Another good question from our weekly webinar: “Are the family and the DPOA required to be part of the IDG?” It matters because California’s emergency regulations wrote the interdisciplinary team into the licensing rules for the first time — and the definition names the family, the patient’s representative, and the caregiver as team members. The answer: they have the right to be included, but they are not required to participate. The obligation runs one way — toward the hospice, not the family.

CDPH Emergency Regulation Changes — Live Q&A This Wednesday at 10:00 AM Pacific

Wednesday, July 15 · 40 minutes · Hosted by Miles Pickens, Hospice Engine

Bring your questions on CDPH’s emergency hospice licensing regulations (Title 22) — nurse ratios, management qualifications, CHOW, and the licensing moratorium. Zoom link sent by email when you register. The first 3 seats each Wednesday session are free.

Register — Get the Zoom Link

A hospice interdisciplinary team meeting around a table with an open chair, illustrating California's Title 22 CCR 74800(a)(31) rule that the patient's family, DPOA representative, and caregiver join the IDG if they so desire.
The seat is guaranteed. Filling it is the family’s choice — and your job is to prove the choice was offered.

The Definition: Who Is on the Team

Title 22 CCR § 74800(a)(31) defines the interdisciplinary team as the hospice care team that “includes, but is not limited to”:

  • (A) A physician and surgeon.
  • (B) A registered nurse.
  • (C) A social worker, marriage and family therapist, or a mental health counselor.
  • (D) A volunteer.
  • (E) A spiritual counselor.
  • (F) The patient.
  • (G) The patient’s family, if they so desire.
  • (H) The patient’s representative, if applicable, if they so desire.
  • (I) The patient’s caregiver, if applicable, if they so desire.

Notice the drafting. The first six members are listed without qualification — that is your required professional core, plus the patient. The last three all carry the same four words: “if they so desire.” That phrase is doing the work. Family, representative, and caregiver are team members by their own choice, not by regulatory mandate.

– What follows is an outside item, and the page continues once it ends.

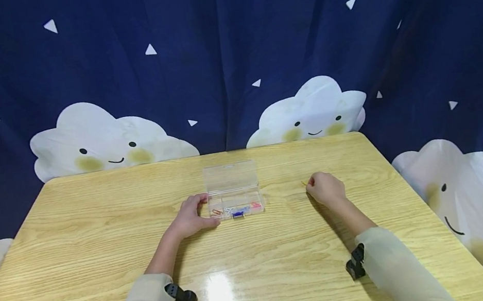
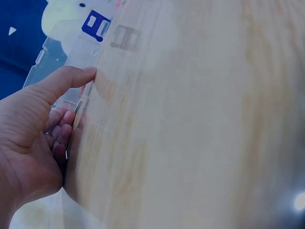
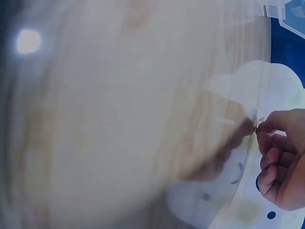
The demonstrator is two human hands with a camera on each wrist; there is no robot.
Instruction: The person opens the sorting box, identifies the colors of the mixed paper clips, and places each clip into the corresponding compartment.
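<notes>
A clear plastic compartment box [image 1: 232,190] stands on the table with its lid [image 1: 230,176] raised at the back and a blue latch [image 1: 238,214] at the front. Red, white, blue and pink paper clips [image 1: 216,212] lie in its front compartments. My left hand [image 1: 190,218] grips the box's left end, thumb at the front corner and fingers along the side. Off to the right of the box, my right hand [image 1: 326,190] pinches a small yellow paper clip [image 1: 303,183] between thumb and forefinger. In the right wrist view the clip [image 3: 260,121] shows at the fingertips, close to the tabletop.
The wooden table [image 1: 98,255] reaches back to a dark blue curtain [image 1: 189,49] with white clouds and triangles. A bright light reflection lies on the tabletop between the forearms. Each wrist bears a small black camera [image 1: 184,298].
</notes>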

And the DPOA fits at (H). An agent under a durable power of attorney for healthcare is the classic “patient’s representative” — so the same rule applies: if the DPOA wants a seat at the table, the hospice must provide one; if they don’t, their absence is not a deficiency.

The Obligation Runs One Way

Read as a compliance matter, § 74800(a)(31) creates a duty for the hospice: your team structure must have room for the family, representative, and caregiver, and you must actually include them when they want in. Excluding a family that asked to participate is the violation. A family that declines is not.

That distinction matters at survey time, because the two situations look identical in a chart with no documentation: no family at the IDG meeting. One of those is a family exercising its choice; the other is a hospice that never offered. Which brings us to the practical point below.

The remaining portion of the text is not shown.